Vittoria Galeotti, zia di Daniela Paolini, che aveva dodici anni, ricorda benissimo la lettura di quel biglietto con il nome del babbo e degli altri uomini della famiglia, ricorda che da tutti la stesura dell’elenco di nomi fu attribuita a un fascista proprietario di un podere vicino al loro, e racconta anche che la voce che leggeva quei nomi l’ha ossessionata per anni.
Nel frattempo all’Otro venne catturata una staffetta partigiana: torturato informò dell’arrivo di suoi sette compagni (la compagnia guidata da Caio) e fu immediatamente ucciso. Accanto a lui Maria Galeotti temeva di fare la stessa fine e ammise che la sera prima i partigiani – come aveva indicato la spia fascista – erano effettivamente stati a casa sua.
Fascisti e tedeschi si organizzarono per “accogliere” i partigiani e lasciarono perdere i civili. Maria abbandonò la casa dell’Otro e si diresse verso il Faino dove erano gli altri membri della famiglia, ma le venne impedito di portare con sé Felice, il figlioletto di quaranta giorno che rimase nella culla.
Don Cinelli a Casetta di Tiara
All’Otro si compí la vendetta fascista: tre partigiani furono uccisi in combattimento, quattro furono catturati feriti.
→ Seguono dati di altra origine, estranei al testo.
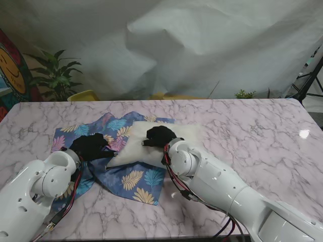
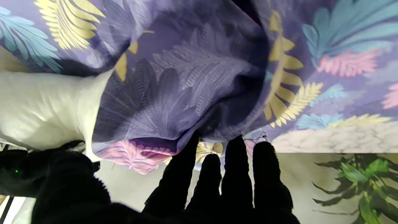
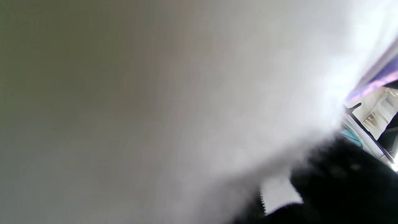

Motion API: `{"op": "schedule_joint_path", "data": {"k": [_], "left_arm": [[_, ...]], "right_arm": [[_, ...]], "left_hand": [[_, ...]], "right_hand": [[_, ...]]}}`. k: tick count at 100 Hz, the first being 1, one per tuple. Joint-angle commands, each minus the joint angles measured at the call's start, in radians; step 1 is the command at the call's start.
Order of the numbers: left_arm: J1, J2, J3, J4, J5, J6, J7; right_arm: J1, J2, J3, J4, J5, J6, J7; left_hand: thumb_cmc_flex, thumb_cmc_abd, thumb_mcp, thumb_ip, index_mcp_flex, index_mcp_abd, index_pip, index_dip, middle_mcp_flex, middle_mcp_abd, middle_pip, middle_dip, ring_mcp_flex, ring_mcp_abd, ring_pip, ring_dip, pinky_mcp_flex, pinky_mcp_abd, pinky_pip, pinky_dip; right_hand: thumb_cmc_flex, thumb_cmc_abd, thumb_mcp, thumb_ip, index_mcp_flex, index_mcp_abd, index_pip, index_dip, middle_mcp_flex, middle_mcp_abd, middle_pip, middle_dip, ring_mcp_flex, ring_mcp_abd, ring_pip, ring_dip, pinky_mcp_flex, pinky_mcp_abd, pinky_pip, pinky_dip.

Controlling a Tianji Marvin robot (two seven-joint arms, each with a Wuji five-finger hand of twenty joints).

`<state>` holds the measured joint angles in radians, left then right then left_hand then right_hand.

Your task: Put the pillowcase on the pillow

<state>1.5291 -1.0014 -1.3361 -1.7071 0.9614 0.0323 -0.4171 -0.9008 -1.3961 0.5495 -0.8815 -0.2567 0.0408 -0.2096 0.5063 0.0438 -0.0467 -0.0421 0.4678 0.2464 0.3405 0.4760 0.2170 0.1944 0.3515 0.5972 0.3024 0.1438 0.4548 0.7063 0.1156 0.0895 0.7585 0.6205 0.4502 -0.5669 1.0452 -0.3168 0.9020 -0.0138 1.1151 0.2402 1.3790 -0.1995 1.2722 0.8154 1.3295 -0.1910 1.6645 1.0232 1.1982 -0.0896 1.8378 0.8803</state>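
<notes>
A white pillow point(image 1: 146, 151) lies on the marble table, its left corner over a blue leaf-print pillowcase point(image 1: 128, 181) spread under and beside it. My right hand point(image 1: 160, 136) sits on top of the pillow with its fingers curled into it. The right wrist view is filled by blurred white pillow point(image 3: 186, 109). My left hand point(image 1: 90, 146) rests on the pillowcase at the pillow's left corner. In the left wrist view its fingers point(image 2: 236, 174) are stretched out, tips touching a raised fold of pillowcase point(image 2: 186, 93) that shows its faded inner side, with the pillow point(image 2: 43, 105) beside it.
The marble table point(image 1: 252, 131) stretches wide to my right. A green plant point(image 1: 55, 75) and a yellow object point(image 1: 83, 95) stand past the far left edge, before a white backdrop. A black stand point(image 1: 310, 80) is at far right.
</notes>
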Motion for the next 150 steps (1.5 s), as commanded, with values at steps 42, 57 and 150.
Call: {"op": "schedule_joint_path", "data": {"k": [42,57,150], "left_arm": [[0.058,-0.041,0.048,0.014,-0.007,0.126,0.156],[0.069,-0.042,0.041,-0.001,-0.024,0.128,0.158],[0.045,-0.03,0.137,-0.013,0.276,0.147,0.137]], "right_arm": [[0.01,-0.007,-0.011,0.007,-0.001,-0.02,0.012],[0.023,-0.016,-0.018,0.032,0.011,-0.031,0.023],[0.029,-0.008,-0.013,0.01,0.014,-0.024,0.038]], "left_hand": [[0.465,-0.248,0.085,0.028,0.183,-0.212,0.577,0.09,0.262,-0.054,0.211,0.093,0.231,-0.024,0.238,0.12,0.148,0.012,0.328,0.034],[0.541,-0.283,0.135,0.033,0.202,-0.274,0.684,0.07,0.285,-0.078,0.227,0.09,0.242,-0.025,0.232,0.107,0.154,0.004,0.342,0.02],[0.532,-0.239,0.113,0.023,0.131,-0.222,0.73,0.192,0.284,-0.082,0.212,0.081,0.258,-0.003,0.179,0.068,0.202,-0.014,0.356,0.023]], "right_hand": [[0.025,0.045,0.066,0.038,0.116,0.042,0.039,0.025,0.069,-0.026,0.14,0.016,-0.01,0.023,0.097,-0.002,0.068,-0.363,0.256,0.014],[0.026,0.046,0.066,0.039,0.115,0.042,0.038,0.026,0.07,-0.027,0.139,0.016,-0.01,0.024,0.097,-0.003,0.068,-0.363,0.256,0.014],[0.025,0.052,0.062,0.038,0.111,0.038,0.038,0.027,0.07,-0.029,0.137,0.016,-0.01,0.025,0.093,-0.004,0.067,-0.36,0.256,0.009]]}}
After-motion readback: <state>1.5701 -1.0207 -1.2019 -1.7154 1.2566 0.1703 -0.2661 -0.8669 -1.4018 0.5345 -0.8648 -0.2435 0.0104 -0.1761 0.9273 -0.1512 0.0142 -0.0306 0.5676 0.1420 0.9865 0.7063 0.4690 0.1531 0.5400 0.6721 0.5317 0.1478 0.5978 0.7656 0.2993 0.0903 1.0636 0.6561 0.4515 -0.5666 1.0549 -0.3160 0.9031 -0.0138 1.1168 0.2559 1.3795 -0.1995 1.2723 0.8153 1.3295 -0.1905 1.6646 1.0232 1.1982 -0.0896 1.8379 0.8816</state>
Don Rodolfo Cinelli, il parroco di Casetta che nel frattempo era arrivato all’Otro, ne sollevò uno da terra (il comandante Caio), ma un graduato tedesco glielo freddò tra le braccia con un colpo di pistola. Gli altri tre furono passati per le armi.
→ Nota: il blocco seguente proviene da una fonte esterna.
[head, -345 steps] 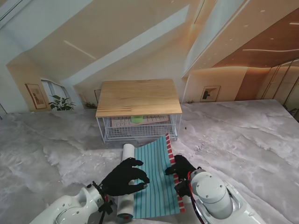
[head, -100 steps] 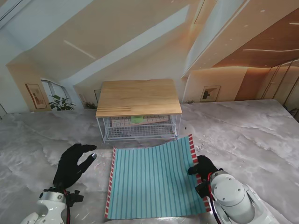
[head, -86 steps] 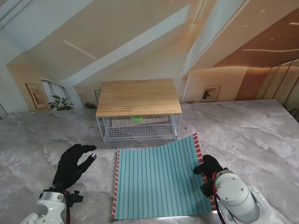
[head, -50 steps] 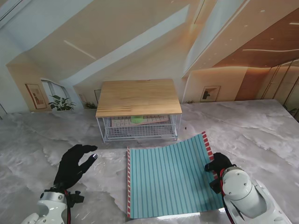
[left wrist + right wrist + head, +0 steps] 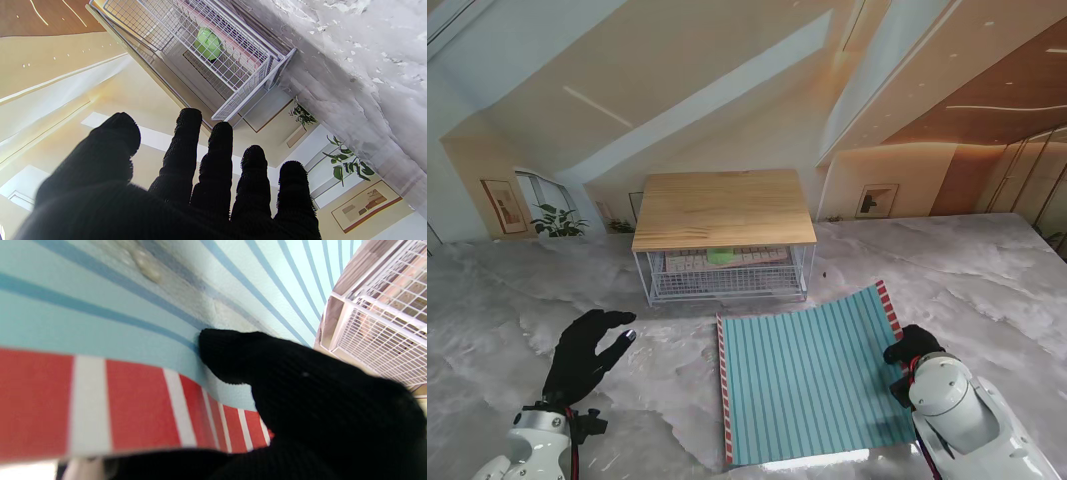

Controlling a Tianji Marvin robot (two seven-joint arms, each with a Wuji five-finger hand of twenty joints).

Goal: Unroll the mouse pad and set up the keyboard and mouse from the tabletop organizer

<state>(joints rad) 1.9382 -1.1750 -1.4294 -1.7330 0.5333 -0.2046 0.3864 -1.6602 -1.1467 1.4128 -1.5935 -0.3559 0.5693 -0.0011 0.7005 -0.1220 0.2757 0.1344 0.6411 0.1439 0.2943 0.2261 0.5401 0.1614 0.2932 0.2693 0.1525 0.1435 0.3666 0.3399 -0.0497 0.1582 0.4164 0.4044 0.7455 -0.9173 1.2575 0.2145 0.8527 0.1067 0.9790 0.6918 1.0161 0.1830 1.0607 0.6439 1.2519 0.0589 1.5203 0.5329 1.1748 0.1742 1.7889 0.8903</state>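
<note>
The striped mouse pad [image 5: 812, 385] lies unrolled in front of the wire organizer [image 5: 725, 272], its right edge pinched by the right hand [image 5: 910, 347]. The left hand [image 5: 582, 352] hovers spread, empty. Next, release is called for, then a reach toward what seems the keyboard [image 5: 689, 261] and green mouse [image 5: 719, 255].

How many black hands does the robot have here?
2. The left hand hovers open over the table on the left; the right hand pinches the striped mouse pad's right edge.

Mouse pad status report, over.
Right hand pinching mouse pad edge; pad flat, unrolled. Left hand open, empty. Keyboard, mouse in organizer.
</note>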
Ma uno, Giuseppe Maccarelli, non era morto.
I carabinieri, che avevano accompagnato fascisti e tedeschi nella spedizione, furono gli ultimi ad andarsene, ma, prima di allontanarsi, avvertirono il parroco che uno dei partigiani era ancora vivo e che forse avrebbe potuto salvarlo.
Rientrando a casa Maria scoprí che la culla del figlioletto era stata passata da parte a parte da un proiettile. Il bambino però era stato messo in salvo dalla suocera di Maria.
Il bambino dell’Otro settantadue anni dopo
Felice Galeotti
Domenica 3 Luglio 2016, come ogni anno, a Casetta di Tiara si è celebrato il ricordo dei caduti civili e partigiani. Grazie alle indicazioni di Vittoria Galeotti e di Daniela Paolini non è stato difficile trovare Felice Galeotti, il bambino di Maria lasciato nella culla e salvato dalla nonna. Vive a Ca’ di Ciardi, vicinissima a Casetta. Un protagonista del nostro racconto era lí davanti a noi pronto a rievocare quel terribile 10 Maggio 1944 da lui tante volte rivissuto nei racconti di mamma Maria. Mentre parlavamo è arrivata la figlia di Felice con il proprio figlio Matteo, alunno di prima media, che con la sua professoressa Rosanna Marcato – coautrice del nostro libro – continuerà questo lungo e affascinante viaggio della e nella memoria anche a scuola,con i suoi compagni.
L’episodio dell’Otro e le vicende della famiglia Galeotti sono soltanto uno dei momenti di questa memoria ritrovata grazie a un libro di storia, nato dal lavoro di tante persone che hanno gettato un seme che ha cominciato subito a germogliare.